Materials:clay, 粘土 (Chinese),
Technique:painted
Dimensions:Height: 36 centimetres Width: 35.50 centimetres
Description:
Clay funerary tablet made of grey clay, probably unfired. The background was first painted black and the inscription was then added it in red.
IMG
Comments:Stein 1928, p.705: “Ast.i.1.03. Inscribed slab of burnt clay, dated AD 667. Surface roughly smoothed, painted black, and inscribed with eleven columns of Chinese characters in red. No guide lines or border; inscription now somewhat dim. [For translation by Dr L. Giles, see App.I, IX]. 14½” x 14”. Pl.LXXV.” Stein 1928, pp.1038-1039: “IX. Ast.ix.1.03. (Transcript and good photograph; see also Pl.

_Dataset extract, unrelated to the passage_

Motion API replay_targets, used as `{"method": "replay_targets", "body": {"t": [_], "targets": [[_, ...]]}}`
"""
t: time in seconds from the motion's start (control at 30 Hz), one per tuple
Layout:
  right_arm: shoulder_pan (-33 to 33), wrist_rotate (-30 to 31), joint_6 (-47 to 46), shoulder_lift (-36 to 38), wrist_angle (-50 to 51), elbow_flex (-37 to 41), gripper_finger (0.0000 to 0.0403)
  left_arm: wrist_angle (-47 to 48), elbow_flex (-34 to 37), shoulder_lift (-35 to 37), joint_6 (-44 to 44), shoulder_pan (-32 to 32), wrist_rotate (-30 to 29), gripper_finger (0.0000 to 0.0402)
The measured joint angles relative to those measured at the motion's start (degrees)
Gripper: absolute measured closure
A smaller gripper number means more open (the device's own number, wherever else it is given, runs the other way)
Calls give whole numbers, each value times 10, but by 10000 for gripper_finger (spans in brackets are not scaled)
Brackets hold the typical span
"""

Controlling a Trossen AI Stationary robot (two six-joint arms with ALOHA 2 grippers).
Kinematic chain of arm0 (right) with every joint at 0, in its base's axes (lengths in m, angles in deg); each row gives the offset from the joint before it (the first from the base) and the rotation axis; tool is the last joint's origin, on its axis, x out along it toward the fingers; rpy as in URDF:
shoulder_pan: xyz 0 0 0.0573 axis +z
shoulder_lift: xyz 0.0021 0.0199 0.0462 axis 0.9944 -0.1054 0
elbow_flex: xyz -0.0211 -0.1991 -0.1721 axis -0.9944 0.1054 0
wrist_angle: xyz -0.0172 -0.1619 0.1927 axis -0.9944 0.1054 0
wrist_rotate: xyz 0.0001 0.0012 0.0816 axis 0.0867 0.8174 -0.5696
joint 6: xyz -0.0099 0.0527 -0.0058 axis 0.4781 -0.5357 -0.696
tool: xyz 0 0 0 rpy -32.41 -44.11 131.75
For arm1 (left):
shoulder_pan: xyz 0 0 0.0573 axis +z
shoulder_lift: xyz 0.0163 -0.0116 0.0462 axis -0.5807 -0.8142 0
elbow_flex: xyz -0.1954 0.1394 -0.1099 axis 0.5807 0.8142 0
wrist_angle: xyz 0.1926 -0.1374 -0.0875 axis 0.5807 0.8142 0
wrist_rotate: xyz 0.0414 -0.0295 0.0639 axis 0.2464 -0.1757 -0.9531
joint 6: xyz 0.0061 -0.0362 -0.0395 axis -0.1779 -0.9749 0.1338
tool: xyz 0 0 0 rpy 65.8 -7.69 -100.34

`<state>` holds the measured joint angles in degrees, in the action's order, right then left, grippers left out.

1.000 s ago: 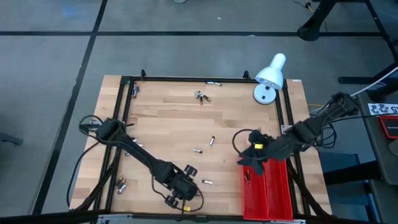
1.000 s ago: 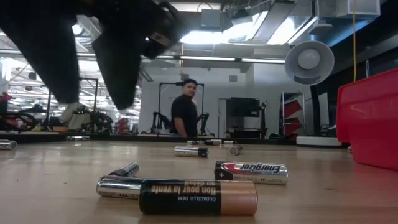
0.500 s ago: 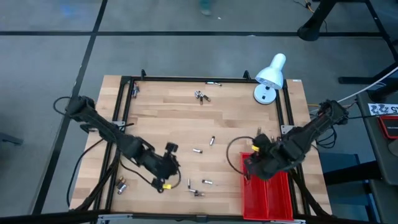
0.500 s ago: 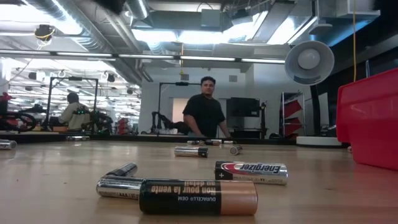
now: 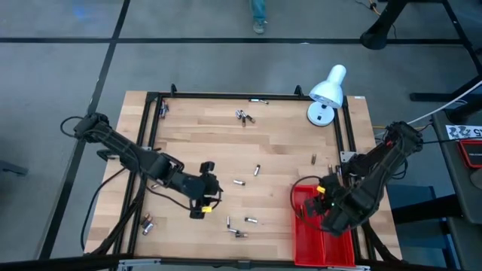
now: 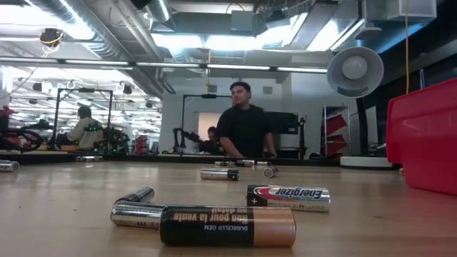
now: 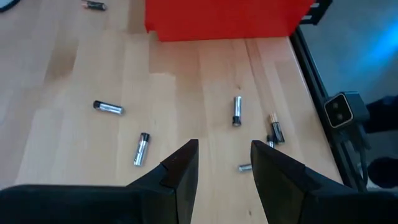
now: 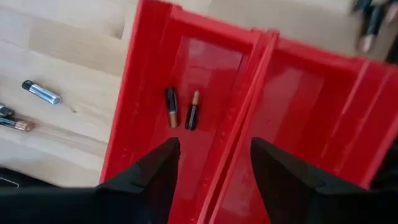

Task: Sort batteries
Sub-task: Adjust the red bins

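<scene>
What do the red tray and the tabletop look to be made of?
Tray: likely moulded plastic, a glossy, uniform red with smooth rounded ridges that catch soft highlights. Tabletop: apparently wood, pale butcher-block strips with visible grain and a matte finish.

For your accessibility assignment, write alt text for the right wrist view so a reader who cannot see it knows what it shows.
The right gripper, fingers apart and empty, hangs over a red tray split by a ridge into two compartments. One compartment holds two batteries lying side by side; the other looks empty. More batteries lie on the wooden table beside the tray.
</scene>
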<state>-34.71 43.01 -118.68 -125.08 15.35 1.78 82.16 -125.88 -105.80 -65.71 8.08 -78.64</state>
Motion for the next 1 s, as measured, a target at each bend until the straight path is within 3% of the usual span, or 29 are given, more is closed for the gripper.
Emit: {"method": "replay_targets", "body": {"t": [0.3, 0.8, 1.0], "targets": [[12, -34, -34, -6, -77, 61, 204, 3, 0, 0, 30, 10, 8, 265], [11, -65, -33, -74, -103, 66, 204, 4, 0, 0, 28, 13, 9, 265], [11, -66, -33, -86, -182, 106, 238, 3, 0, 0, 28, 13, 9, 265]]}}
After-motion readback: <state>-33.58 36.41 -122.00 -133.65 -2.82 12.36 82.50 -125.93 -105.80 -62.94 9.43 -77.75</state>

LXXV). [Chinese text given, followed by translation into English]Inscription on the tomb of the Lady Ch’ü [pinyin: Qu], wife of Wang…, illegitimate tien-chung chiang-chün [pinyin: dian zhong jiangjun], and hsiao-chi-wei [pinyin: xiao ji wei] under the Imperial (Tang) dynasty.The said gentleman, with personal name Huan-yüeh [pinyin: Huanyue], style, and surname Wang, was a native of the capital city of Kao-ch’ang [pinyin: Gaochang]. In his private life he paid due regard to filial and fraternal obligations, and he served the State with loyalty and good faith. Having succeeded by inheritance to a high office at Court, he was given a post in the Imperial Palace. At the inauguration of of the Great T’ang dynasty, its gracious bounty extended to the highly-placed country officials in His-chou [pinyin: Xizhou], and by Imperial order he was invested with the dignity of the hsiao-chi-wei [pinyin: xiao-ji-wei]. When the Military Governor [of the province] returned to China, knowing that he was well qualified for an active appointment, his energy in affairs being manifest, he sent him as Deputy Magistrate to T’ien-shan Hsien [pinyin: Tianshan xian]; but he lived only one year more, his age then being seventy-four. On the morning of this day he was encoffined and buried north-west of the city, according to the primordial rites.His wife, the Lady Ch’ü [pinyin: Qu], after the early death of her heavenly spouse, at once settled down in her widowhood to train her daughter and instruct her son, and both are now established in life. Suddenly, on the ninth day of the twelfth moon in the second year of Ch’ien-fêng [29 December 667], she died at her private house, aged seventy, and was buried in this tomb on the eleventh day of the same moon of the same year.”